Albert Manifold (born 1962) is an Irish business executive, who was the chief executive officer of CRH plc from January 2014 to 2024, and then the chairman of oil giant BP from October 2025 to May 2026. He was ousted from BP due to concerns about his behaviour, including bullying.

== Early and personal life ==
Manifold was born in August 1962, in Ireland. His parents ran a hardware store in the Dublin suburb of Kimmage.

He attended Templeogue College, and then went on to attend Dublin City University where he did a master's degree in Business Studies and a Master of Business Administration. He is a qualified Chartered Accountant and Certified Public Accountant.

As of April 2018, he lived in South County Wicklow. He is married and has three children. He is a follower of Leinster Rugby, and played prop forward at Templeogue College. Manifold is also an avid beekeeper. In his childhood years, he helped a priest with a beehive.

== Career ==
Before joining CRH, Manifold was chief operating officer (COO) with Dublin investment firm Allen Maguire & Partners, which was backed by various US pension funds. Manifold was then COO and a board member of Irish building materials company CRH plc from January 2009 until his appointment as CEO in January 2014. He exited his role at CRH in 2024, after 28 years at the company.

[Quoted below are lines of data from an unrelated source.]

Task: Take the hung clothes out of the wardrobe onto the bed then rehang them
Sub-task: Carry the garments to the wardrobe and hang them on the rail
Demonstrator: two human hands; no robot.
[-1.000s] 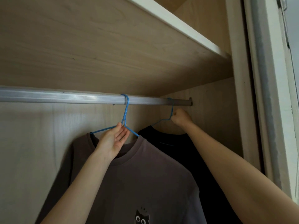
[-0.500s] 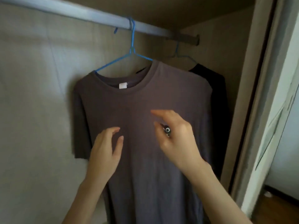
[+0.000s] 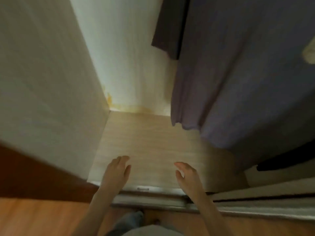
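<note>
The view looks steeply down into the wardrobe. A grey-brown T-shirt [image 3: 238,74] hangs at the upper right, its hem just above the wardrobe floor [image 3: 150,143]. A dark strip of the black garment [image 3: 286,160] shows at the right edge. The rail and hangers are out of view. My left hand [image 3: 115,172] hovers over the front of the wardrobe floor, empty, fingers loosely apart. My right hand [image 3: 187,176] is beside it, also empty, fingers apart. Neither hand touches any clothing.
The wardrobe's pale left side panel [image 3: 51,82] and back wall [image 3: 122,57] enclose the space. A metal sliding-door track [image 3: 153,200] runs along the front edge. Orange wooden room floor [image 3: 34,217] lies below it.
The view has swung from the rail down to the wardrobe floor. Both hands let go of the hangers, dropped past the T-shirt's chest, and now hover low and empty.
</note>
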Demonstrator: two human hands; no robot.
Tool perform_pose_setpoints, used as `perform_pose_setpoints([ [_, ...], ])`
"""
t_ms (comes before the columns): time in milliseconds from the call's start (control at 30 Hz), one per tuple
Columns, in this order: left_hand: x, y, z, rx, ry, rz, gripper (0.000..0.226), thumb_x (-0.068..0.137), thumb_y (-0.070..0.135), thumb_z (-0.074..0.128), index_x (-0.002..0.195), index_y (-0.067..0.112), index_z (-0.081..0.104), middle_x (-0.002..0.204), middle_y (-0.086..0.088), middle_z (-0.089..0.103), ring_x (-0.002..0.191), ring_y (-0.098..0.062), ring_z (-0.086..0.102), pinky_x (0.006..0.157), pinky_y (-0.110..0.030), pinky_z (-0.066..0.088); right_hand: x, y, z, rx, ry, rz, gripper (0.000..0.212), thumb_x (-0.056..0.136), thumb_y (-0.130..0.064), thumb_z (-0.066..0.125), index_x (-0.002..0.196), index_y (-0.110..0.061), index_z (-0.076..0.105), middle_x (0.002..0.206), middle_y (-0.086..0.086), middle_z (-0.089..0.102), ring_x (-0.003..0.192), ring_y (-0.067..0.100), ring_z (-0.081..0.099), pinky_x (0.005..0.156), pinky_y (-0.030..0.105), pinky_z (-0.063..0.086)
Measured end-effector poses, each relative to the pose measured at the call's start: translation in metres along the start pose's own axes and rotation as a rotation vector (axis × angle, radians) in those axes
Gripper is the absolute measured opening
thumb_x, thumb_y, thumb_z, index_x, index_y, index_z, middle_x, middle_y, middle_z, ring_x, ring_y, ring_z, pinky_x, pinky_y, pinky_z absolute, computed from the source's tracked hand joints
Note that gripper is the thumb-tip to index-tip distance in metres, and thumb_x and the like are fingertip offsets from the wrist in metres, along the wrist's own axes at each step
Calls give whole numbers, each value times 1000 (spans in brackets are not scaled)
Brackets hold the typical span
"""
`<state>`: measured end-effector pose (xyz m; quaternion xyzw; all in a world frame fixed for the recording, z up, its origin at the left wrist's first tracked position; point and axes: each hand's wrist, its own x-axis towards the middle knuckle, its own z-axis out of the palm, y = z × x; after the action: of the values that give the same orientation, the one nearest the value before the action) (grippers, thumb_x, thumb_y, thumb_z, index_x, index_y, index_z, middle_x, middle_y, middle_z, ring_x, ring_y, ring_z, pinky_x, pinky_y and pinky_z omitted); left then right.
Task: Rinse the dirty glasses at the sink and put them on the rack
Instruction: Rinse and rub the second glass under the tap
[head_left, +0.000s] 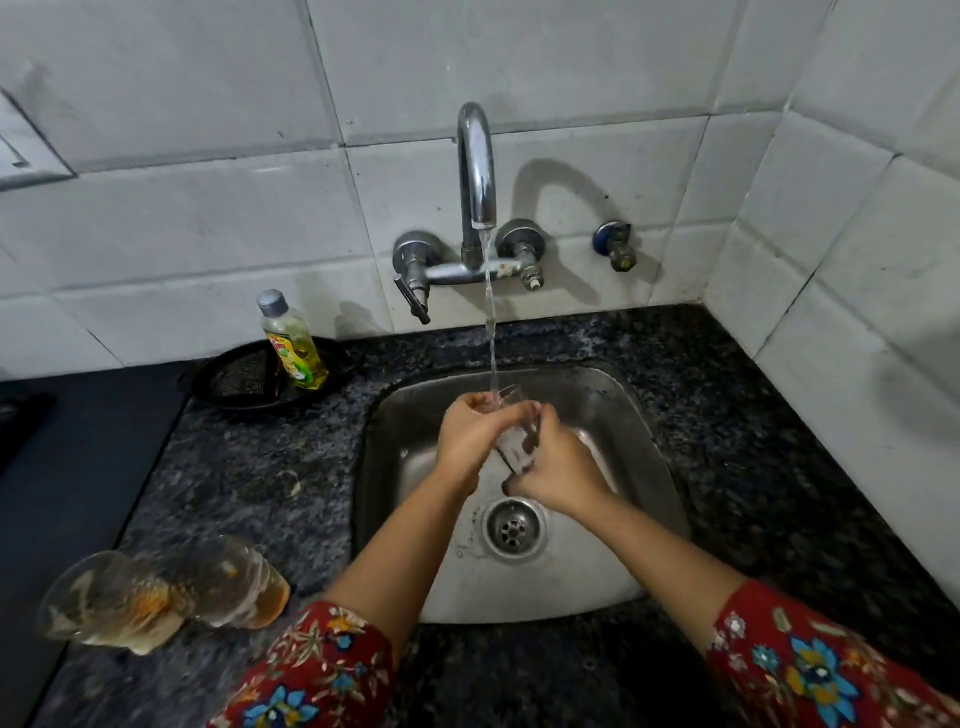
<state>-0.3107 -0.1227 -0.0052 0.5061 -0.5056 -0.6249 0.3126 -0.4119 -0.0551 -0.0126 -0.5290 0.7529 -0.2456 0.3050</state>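
We note both hands, left hand (470, 431) and right hand (556, 467), wrapped around one clear drinking glass (514, 436) under the tap stream above the steel sink (649, 467). Recommend rotating it, keeping firm grip against slipping.

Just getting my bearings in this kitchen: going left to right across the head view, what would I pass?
Dirty glasses → dish soap bottle → tap → blue wall valve. Left out: the glass that left hand and right hand hold beneath the tap.
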Motion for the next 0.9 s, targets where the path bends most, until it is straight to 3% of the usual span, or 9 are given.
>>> perform_pose_setpoints([
  [133, 1, 14, -14, -63, -251, -37, 10, 80, 19, 73, 89, 15, 71, 77, 2, 73, 70, -10, 68, 60, -17, 52, 4, 5, -7, 768, -380, 145, 66, 65, 6, 72, 123, -12, 47, 90, 7, 63, 75, 18, 65, 62, 32, 56],
  [167, 2, 14, -15, -64, -255, -16, 8, 81, 19, 72, 88, 16, 71, 77, 1, 73, 71, -10, 68, 61, -17, 52, 5, 5, -5, 793, -390, 135, 59, 70, 6, 72, 121, -12, 48, 90, 6, 64, 76, 18, 65, 63, 31, 55],
  [233, -1, 15, -13, -49, -175, 69, 10, 79, 17, 74, 89, 16, 70, 79, 2, 73, 75, -11, 68, 66, -18, 54, 10, -1, 1, 672, -212, 67, 58, 71, -5, 78, 121, -15, 49, 95, 0, 63, 85, 13, 63, 74, 31, 55],
  [300, -2, 15, -8, -53, -100, 92, 31, 78, 25, 76, 106, 15, 65, 95, 1, 73, 89, -12, 69, 79, -24, 54, 17, -5, 7, 614, -41, 16, 62, 67, -9, 81, 120, -15, 51, 97, -4, 61, 92, 12, 60, 85, 33, 52],
  [400, 1, 19, -13, -109, 28, 89, 47, 89, 45, 59, 127, 18, 55, 120, 1, 64, 111, -14, 60, 91, -28, 45, 25, -11, -1, 736, 21, 64, 55, 65, -1, 81, 111, -14, 53, 96, -3, 64, 94, 16, 61, 85, 34, 50],
  [500, 14, 20, -26, -62, 244, 201, 46, 98, 32, 50, 140, 16, 44, 140, -4, 51, 129, -19, 48, 110, -33, 35, 29, -14, -5, 724, -27, 42, 57, 63, 3, 80, 108, -18, 52, 96, -5, 64, 94, 16, 61, 85, 34, 50],
  [633, 25, 26, -35, 120, 303, 348, 59, 98, 22, 50, 151, 19, 24, 156, -1, 29, 142, -16, 29, 119, -38, 24, 20, -5, -1, 663, -193, 44, 60, 60, 7, 81, 110, -15, 54, 99, 1, 65, 94, 18, 62, 84, 35, 53],
  [767, 34, 35, -36, 369, 344, 485, 69, 98, 19, 51, 154, 18, 10, 160, 1, 16, 146, -14, 17, 111, -20, 13, 22, 1, -8, 712, -111, 73, 57, 63, 5, 79, 111, -14, 54, 100, -4, 62, 92, 12, 59, 74, 26, 49],
  [900, 35, 40, -28, 391, 351, 509, 76, 95, 15, 54, 154, 16, 4, 161, -1, 11, 147, -16, 16, 108, -18, 12, 19, -7, -8, 674, -178, 50, 56, 63, 7, 79, 109, -13, 55, 91, -5, 62, 84, 10, 60, 65, 19, 48],
])
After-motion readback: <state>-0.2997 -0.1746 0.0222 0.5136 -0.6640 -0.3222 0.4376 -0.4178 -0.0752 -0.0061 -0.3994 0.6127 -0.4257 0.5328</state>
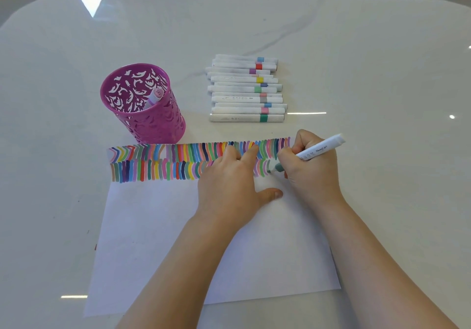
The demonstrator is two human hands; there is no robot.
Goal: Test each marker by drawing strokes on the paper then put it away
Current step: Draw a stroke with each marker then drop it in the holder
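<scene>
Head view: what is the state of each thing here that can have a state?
Paper: lies flat, two rows of coloured strokes at its far edge.
Held marker: tip uncapped, touching the paper.
Right hand: grips the held marker.
Left hand: open, pressing the paper.
Pink cup: upright, with a stored marker inside.
Marker stack: capped, lying flat.

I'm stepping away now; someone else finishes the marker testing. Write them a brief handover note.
Right hand grips a white marker, greenish tip on the paper at the second stroke row's right end.
Left hand lies flat, holding the paper down.
The purple cup holds one capped marker; a stack of markers lies beyond the paper.
Done: two stroke rows nearly full.
Left: finish this stroke, put the marker away, then probably the stack.
</scene>
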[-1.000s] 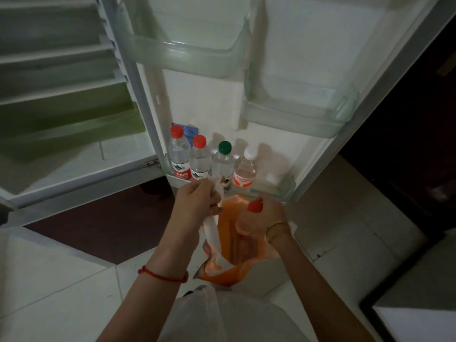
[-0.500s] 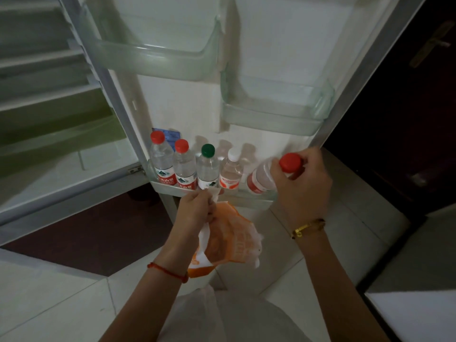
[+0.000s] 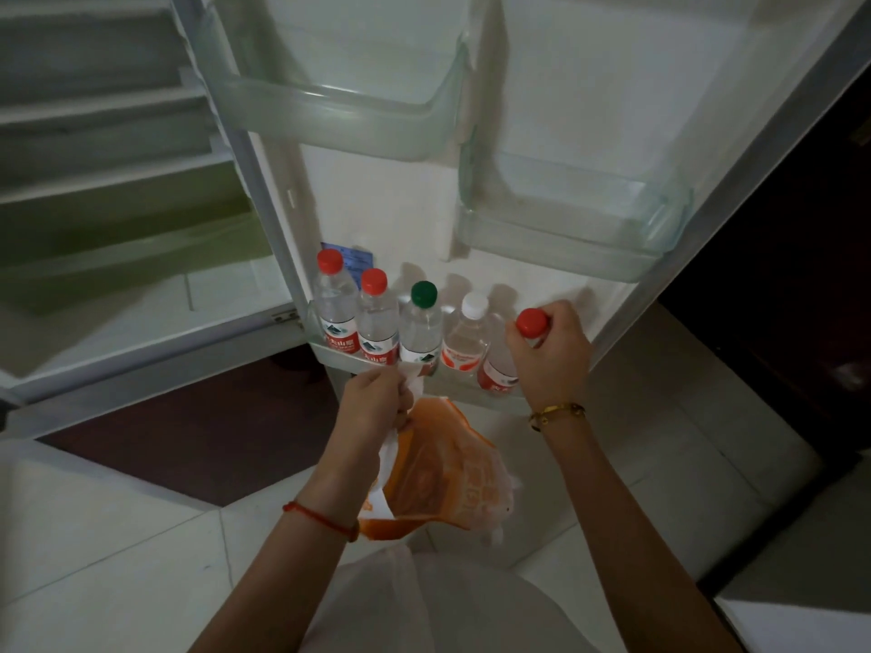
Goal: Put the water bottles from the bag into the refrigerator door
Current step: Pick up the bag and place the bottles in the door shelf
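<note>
- My right hand (image 3: 549,351) is closed around the neck of a red-capped bottle (image 3: 499,365), which leans in the bottom door shelf (image 3: 339,358) at the right end of the row, just beside the white-capped bottle (image 3: 466,341).
- My left hand (image 3: 377,398) pinches the top of the orange bag (image 3: 443,473), which hangs slack. I cannot tell whether any bottles remain inside.
- If I let go while the bottle leans, it may tip against the white-capped one and knock it into the green-capped bottle (image 3: 419,327).
- The bottle's base is hidden behind the shelf rail, so I cannot tell if it sits flat; resting on the rail, it could slide out to the floor.
- The bag hangs close under the shelf; lifting it could catch the rail.
</note>
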The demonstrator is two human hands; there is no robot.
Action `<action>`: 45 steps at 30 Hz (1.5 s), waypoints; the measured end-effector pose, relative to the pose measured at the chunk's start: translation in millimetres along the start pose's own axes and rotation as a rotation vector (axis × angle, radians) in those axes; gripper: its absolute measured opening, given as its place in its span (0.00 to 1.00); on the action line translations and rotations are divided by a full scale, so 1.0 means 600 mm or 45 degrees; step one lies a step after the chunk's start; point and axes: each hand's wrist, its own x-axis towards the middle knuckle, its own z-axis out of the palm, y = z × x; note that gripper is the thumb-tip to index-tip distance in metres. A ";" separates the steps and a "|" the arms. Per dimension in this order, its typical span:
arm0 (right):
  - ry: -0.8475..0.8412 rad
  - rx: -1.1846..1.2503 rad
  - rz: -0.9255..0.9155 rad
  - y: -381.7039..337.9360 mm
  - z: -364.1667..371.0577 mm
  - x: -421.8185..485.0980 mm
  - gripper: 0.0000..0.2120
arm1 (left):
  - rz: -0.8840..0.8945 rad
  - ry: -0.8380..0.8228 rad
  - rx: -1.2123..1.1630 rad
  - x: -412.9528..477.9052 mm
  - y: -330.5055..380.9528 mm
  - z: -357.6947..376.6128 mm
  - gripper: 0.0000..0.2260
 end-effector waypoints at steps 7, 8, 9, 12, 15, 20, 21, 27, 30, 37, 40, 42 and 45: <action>-0.079 -0.026 0.070 0.011 0.019 0.018 0.11 | -0.006 0.014 -0.032 0.012 0.001 -0.004 0.17; -0.085 -0.032 0.086 0.013 0.021 0.019 0.11 | -0.002 0.015 -0.030 0.013 0.002 -0.005 0.17; -0.089 -0.035 0.097 0.014 0.022 0.019 0.12 | 0.002 0.016 -0.026 0.013 0.002 -0.005 0.17; -0.080 -0.027 0.109 0.015 0.022 0.022 0.14 | 0.005 0.031 -0.025 0.016 0.002 -0.006 0.16; -0.086 -0.039 0.103 0.019 0.021 0.024 0.17 | -0.006 0.046 -0.043 0.021 0.003 -0.005 0.16; -0.131 -0.078 0.168 0.011 0.013 0.020 0.26 | -0.001 0.039 -0.079 0.027 0.002 -0.008 0.16; -0.151 -0.106 0.182 0.007 0.010 0.018 0.28 | 0.005 0.039 -0.083 0.027 0.001 -0.009 0.16; -0.131 -0.121 0.088 -0.021 0.004 -0.006 0.23 | -0.001 0.063 -0.082 0.029 0.001 -0.018 0.15; -0.175 -0.122 -0.042 -0.029 0.009 -0.015 0.14 | 0.024 0.092 -0.076 0.029 -0.001 -0.027 0.13; -0.375 -0.084 -0.206 -0.039 0.046 -0.044 0.07 | 0.073 0.131 -0.046 0.027 -0.013 -0.078 0.11; -0.446 -0.071 -0.217 -0.043 0.066 -0.056 0.06 | 0.139 0.256 0.146 0.025 -0.025 -0.112 0.13; -0.501 -0.056 -0.223 -0.048 0.082 -0.063 0.05 | 0.151 0.316 0.218 0.030 -0.035 -0.137 0.12; -0.555 -0.053 -0.259 -0.061 0.105 -0.076 0.07 | 0.125 0.426 0.319 0.041 -0.053 -0.180 0.09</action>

In July 2025, he was appointed chairman of BP, effective 1 October 2025, replacing Helge Lund. In May 2026, BP's board unanimously decided to remove Manifold as chairman with immediate effect, citing "serious" concerns about his conduct, such as "bullying" and "overbearing" behaviour. Manifold publicly rejected the company's reasons for dismissal, saying "I dispute entirely the characterisation of my conduct,".